— Instructions for the task —
Every line of the listing is to be returned exactly as given.

++++++++++++++++++++

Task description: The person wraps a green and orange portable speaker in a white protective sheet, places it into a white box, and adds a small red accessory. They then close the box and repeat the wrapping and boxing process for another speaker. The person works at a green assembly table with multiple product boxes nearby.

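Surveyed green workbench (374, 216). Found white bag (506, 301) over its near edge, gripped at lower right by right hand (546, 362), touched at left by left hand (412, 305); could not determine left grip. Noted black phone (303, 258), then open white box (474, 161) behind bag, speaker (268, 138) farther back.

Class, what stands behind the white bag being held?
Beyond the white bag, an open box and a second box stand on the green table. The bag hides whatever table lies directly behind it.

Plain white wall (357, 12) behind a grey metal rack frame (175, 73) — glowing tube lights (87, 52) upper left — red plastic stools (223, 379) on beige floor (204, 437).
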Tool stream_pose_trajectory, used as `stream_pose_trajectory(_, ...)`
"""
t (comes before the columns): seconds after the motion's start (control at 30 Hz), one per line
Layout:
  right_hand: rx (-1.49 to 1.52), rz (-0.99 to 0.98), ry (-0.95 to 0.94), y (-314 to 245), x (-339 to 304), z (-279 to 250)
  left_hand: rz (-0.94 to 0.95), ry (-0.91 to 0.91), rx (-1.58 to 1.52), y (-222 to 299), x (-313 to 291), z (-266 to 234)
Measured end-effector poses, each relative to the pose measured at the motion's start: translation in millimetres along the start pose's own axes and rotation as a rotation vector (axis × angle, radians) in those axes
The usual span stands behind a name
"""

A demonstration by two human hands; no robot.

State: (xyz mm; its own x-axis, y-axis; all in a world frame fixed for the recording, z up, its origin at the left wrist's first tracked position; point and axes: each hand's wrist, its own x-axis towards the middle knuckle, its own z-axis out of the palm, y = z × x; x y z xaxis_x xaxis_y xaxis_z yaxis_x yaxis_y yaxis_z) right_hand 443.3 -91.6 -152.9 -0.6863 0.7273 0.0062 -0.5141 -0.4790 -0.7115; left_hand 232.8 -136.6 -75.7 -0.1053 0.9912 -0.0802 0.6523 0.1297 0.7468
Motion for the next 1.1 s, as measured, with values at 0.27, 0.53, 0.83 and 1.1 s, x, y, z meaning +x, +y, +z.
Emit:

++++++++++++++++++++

— Task output —
Task description: The person wraps a green and orange portable speaker in a white protective sheet, places it into a white box, and adds a small red accessory. They then close the box and repeat the wrapping and boxing process for another speaker. The person works at a green assembly table with multiple product boxes nearby.

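Surveyed green workbench (374, 216). Found white bag (506, 301) over its near edge, gripped at lower right by right hand (546, 362), touched at left by left hand (412, 305); could not determine left grip. Noted black phone (303, 258), then open white box (474, 161) behind bag, speaker (268, 138) farther back.

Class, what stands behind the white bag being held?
Beyond the white bag, an open box and a second box stand on the green table. The bag hides whatever table lies directly behind it.

Plain white wall (357, 12) behind a grey metal rack frame (175, 73) — glowing tube lights (87, 52) upper left — red plastic stools (223, 379) on beige floor (204, 437).
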Tool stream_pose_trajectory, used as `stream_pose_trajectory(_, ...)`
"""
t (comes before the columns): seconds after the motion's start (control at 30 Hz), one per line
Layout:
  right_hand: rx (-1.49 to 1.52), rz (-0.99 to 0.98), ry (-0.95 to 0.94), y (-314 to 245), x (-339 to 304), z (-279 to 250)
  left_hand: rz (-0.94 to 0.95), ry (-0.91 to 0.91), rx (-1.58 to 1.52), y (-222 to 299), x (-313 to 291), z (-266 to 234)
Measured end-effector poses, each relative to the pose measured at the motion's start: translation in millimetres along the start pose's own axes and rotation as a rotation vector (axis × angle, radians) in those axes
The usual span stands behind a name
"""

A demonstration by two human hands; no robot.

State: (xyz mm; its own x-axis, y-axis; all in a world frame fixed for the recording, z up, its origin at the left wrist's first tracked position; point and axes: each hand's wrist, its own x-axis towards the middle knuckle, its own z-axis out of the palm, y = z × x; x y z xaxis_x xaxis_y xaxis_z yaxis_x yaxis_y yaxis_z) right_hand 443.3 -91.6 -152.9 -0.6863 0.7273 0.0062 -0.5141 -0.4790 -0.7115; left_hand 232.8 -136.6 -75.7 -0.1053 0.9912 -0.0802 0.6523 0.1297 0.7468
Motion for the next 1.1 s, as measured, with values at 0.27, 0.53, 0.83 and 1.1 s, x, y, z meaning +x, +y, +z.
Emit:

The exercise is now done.